Inconsistent Graphql Bulk Query Responses

We use bulk operations in our application to sync product data, and we are seeing inconsistent results.

We are running a very simple query (but this sometimes takes up to an hour with some of our clients’ stores)

{
        collections {
            edges {
                node {
                    id
                    publishedOnCurrentPublication
                    title
                    handle
                    image {
                        url
                    }
                    storefrontId
                    updatedAt
                    products {
                        edges {
                            node {
                                id
                                featuredImage {
                                    url
                                }
                            }
                        }
                    }
                }
            }
        }
    }

Here are two responses for the same retailer:

This first one, says it returned 369 root objects, but the file in the URL only has 250.

{
  "id": "gid://shopify/BulkOperation/5285292376217",
  "errorCode": null,
  "rootObjectCount": "369",
  "status": "COMPLETED",
}

Here is a second one, which says 369… but the file does really contain 369.

{
  "id": "gid://shopify/BulkOperation/5287571554457",
  "errorCode": null,
  "rootObjectCount": "369",
  "status": "COMPLETED",
}

This is seemingly random, we see that some retailers it has been incorrect all week (this is as long back as we can fetch the files to check).

The trouble is we use these query responses as a source of truth and delete content from our system that is not returned, and so you can imagine how that’s an issue when the bulk operation is not returning the right data.

Please advise what we can do here?

Just spit-balling here because I do not have experience with the bulk query operations but is the rootObjectCount related to the total number of root objects involved in the bulk operation where objectCount may be the be used to determine the number of objects processed?

If so, could you check both to make sure they match what you expect, in this case one of them being the 250 whereas the other may really be the 369?

Again, just trying to help because the issue you outlined, being seemingly random, seems like it could be an issue that likely impacts the workflow of others too.

Thanks for the reply.

From what I can see rootObjectCount relates to the number of the root objects returned (when it works).

Therefore if you are asking for collections, it’s the number of collections.
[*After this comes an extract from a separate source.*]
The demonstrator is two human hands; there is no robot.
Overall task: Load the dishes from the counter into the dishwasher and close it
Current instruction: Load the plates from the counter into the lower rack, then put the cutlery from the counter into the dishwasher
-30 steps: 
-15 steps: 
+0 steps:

Products then it’s the number of products.

objectCount on the other hand is the total number of objects, so if your collections have products, and they have images it’s +1 for each.

I know for a fact there are 369 collections on this retailer, and two queries return that as a rootObjectCount but then the data file they provide in the URL only has 250 records in one of them :frowning:

Well, one thought comes to mind here and that is with pagination of retrieved resources I believe is limited to 250. Given that the number you are getting is the exact same I am wondering if some queries are being turned into normal retrieval instead of a bulk operation or something like that…

I mean it’s a bit of a stretch but the thoughts coming to mind would be different if the numbers were not the same.

Again, if the queries are the same it does not make much sense but I have had issues with posting the same data via product forms on the storefront (bundling products) and getting varying results in the past so I would not be surprised if some similar issue is occuring here.

I thought that too.

But bulk operation docs explicitly say that pagination is ignored (and I tested it by only requesting one item, and got all 369).

This is extremely infuriating as this core Shopify api just doesn’t work consistently.

We have one retailer where the root count is 888, but we are getting 764 back (most of the time)

Does it make sense to examine if any single one aspect of this query on collections could somehow be sensitive to something such that during the processing, Shopify has a moment where it goes hang on, something is up with this?

You know there are 369 collections. You run the query 10 times. How many times out of 10 do you get 369? Not every single time right? So what could possibly make it so that collections somehow become “unavailable”? It seems like they gather 250 (a page) without trouble, but it is gathering page 2 that causes an issue. So if even one collection in that page is “touched” during bulk processing, they defer to blowing out and you get 250.

Same with the other case. 888. You get 764. So while that is not 3 neat pages of 250 each or 750 and then it blows chunks for the final page of 138 because maybe something is up there?

In either case… seems like a “We die processing the last page of a bulk query” problem that needs to be somehow figured out! Interesting stuff. Not really. But kinda… Good luck!